Schwer bewaffnet: die Polizei bei dem Großeinsatz in Waldtrudering. © Gaulke

Diese Bluttat am Sonntag hat die Stadt schockiert: Mit lebensbedrohlichen Verletzungen musste ein Ehepaar in Waldtrudering notoperiert werden. Das Unfassbare: Ihr eigener Sohn soll die 52-jährige Mutter und den ein Jahr älteren Vater so schlimm zugerichtet haben. Offenbar stach der 28-jährige Serbe zur Mittagszeit in der gemeinsamen Wohnung immer wieder auf die beiden ein: am Kopf, am Hals, am Rücken. Wie es vonseiten der Polizei heißt, konnte die Tatwaffe sichergestellt werden. Um was es sich dabei handelt, lassen die Ermittler offen. Offizielle Sprachregelung: „spitzer Gegenstand“.
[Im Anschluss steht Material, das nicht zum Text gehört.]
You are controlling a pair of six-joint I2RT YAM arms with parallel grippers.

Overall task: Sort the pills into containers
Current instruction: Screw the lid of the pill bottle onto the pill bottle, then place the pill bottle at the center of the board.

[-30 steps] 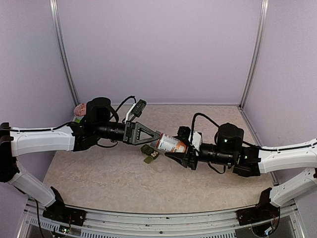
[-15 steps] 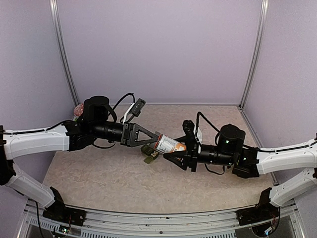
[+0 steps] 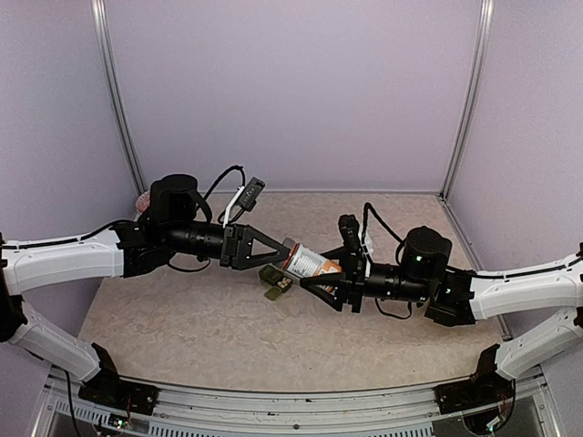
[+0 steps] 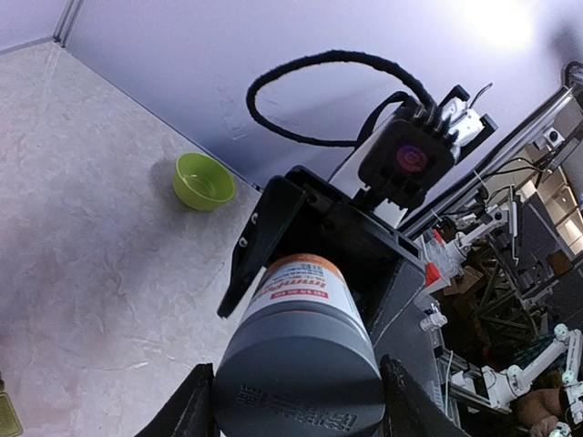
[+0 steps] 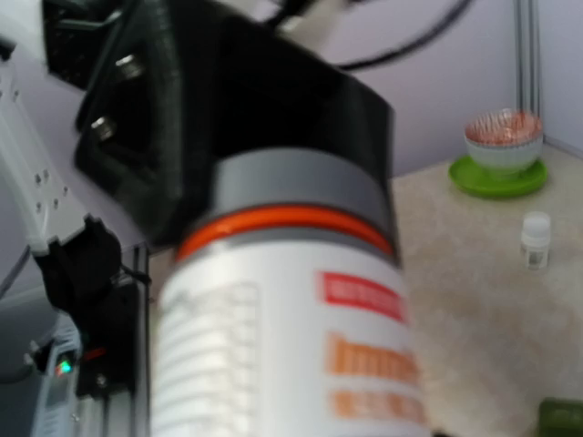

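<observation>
A white pill bottle [image 3: 311,264] with an orange label and a grey cap is held in the air between both arms. My left gripper [image 3: 280,252] is shut on the cap [image 4: 299,378], with a finger [image 4: 185,411] on each side. My right gripper [image 3: 321,276] is shut on the bottle's body [image 5: 291,337]. The dark green container strip [image 3: 275,283] lies on the table just below the bottle; its corner shows in the right wrist view [image 5: 560,415]. No loose pills show near it.
A lime-green bowl [image 4: 203,180] stands on the table toward the right wall. A bowl of pinkish pills on a green saucer [image 5: 503,146] and a small white vial [image 5: 534,238] stand at the far left, partly behind my left arm [image 3: 142,200].
My right wrist has rolled, its camera swinging up over the arm, and edged left. My left arm has shifted slightly back. The bottle stays between both grippers.
</observation>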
Während die Ärzte um das Leben der Eltern kämpften, jagte die Polizei stundenlang nach dem Messerstecher. Erst um 20.20 Uhr konnte Entwarnung gegeben werden. Die Umstände seiner Verhaftung: speziell. Der Serbe soll in einem Park am Von-Erckert-Platz in Trudering gefunden worden sein. Reglos am Boden liegend und mit einer blutenden Wunde. Ob er weggetreten war oder sich totgestellt hat, bleibt unklar. Eine Wärmebildkamera, befestigt an einer Drohne, soll den Gesuchten entdeckt haben. Die Polizei bestätigt diesen Umstand nicht. Stundenlang kreisten zuvor Hubschrauber über der Stadt.
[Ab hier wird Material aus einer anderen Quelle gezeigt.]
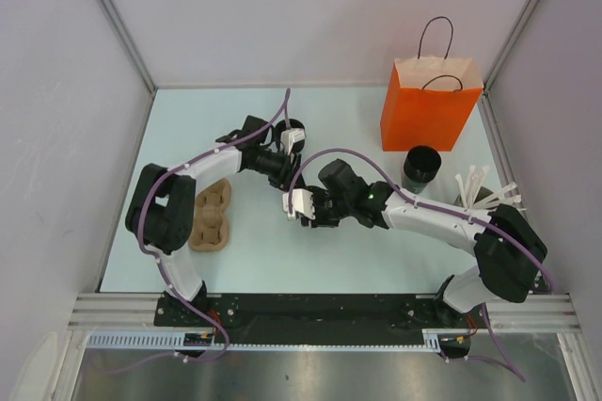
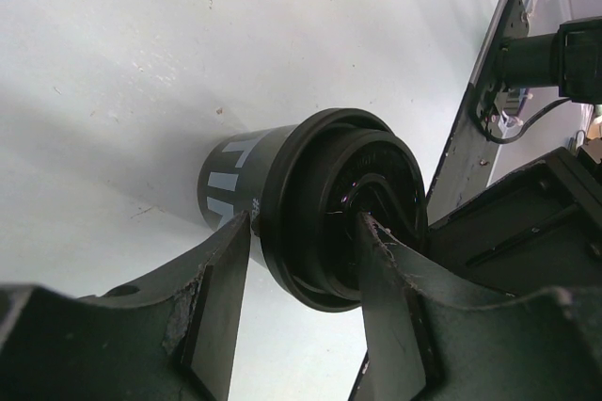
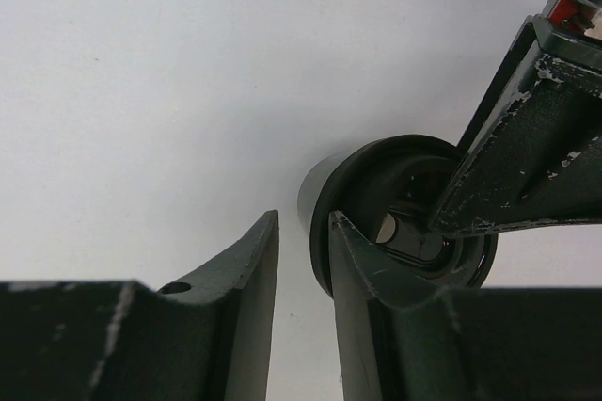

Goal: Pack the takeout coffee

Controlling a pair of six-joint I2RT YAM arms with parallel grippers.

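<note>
The takeout coffee, a small black cup with a round black lid, stands on the pale table left of centre. My left gripper is at it. In the left wrist view its jaws take the cup: one finger lies against the wall under the lid rim, the other crosses the lid. My right gripper hangs just in front of the cup. In the right wrist view its fingers stand a narrow gap apart with only table between them, the cup just beyond its right finger.
An orange paper bag stands upright at the back right. Another black cup sits in front of it, with white sticks to its right. A brown pulp tray lies by the left arm.
</note>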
Die Nacht hat der Tatverdächtige in der Haftanstalt des Präsidiums verbracht. Im Laufe des Montags sollte er dem Ermittlungsrichter vorgeführt werden. Bis Redaktionsschluss war unklar, ob der Messerstecher in Untersuchungshaft oder in eine psychiatrische Klinik kommt. Die Mordkommission ermittelt gegen den Serben wegen versuchter Tötung. Über den Grund für den Streit ist nichts bekannt.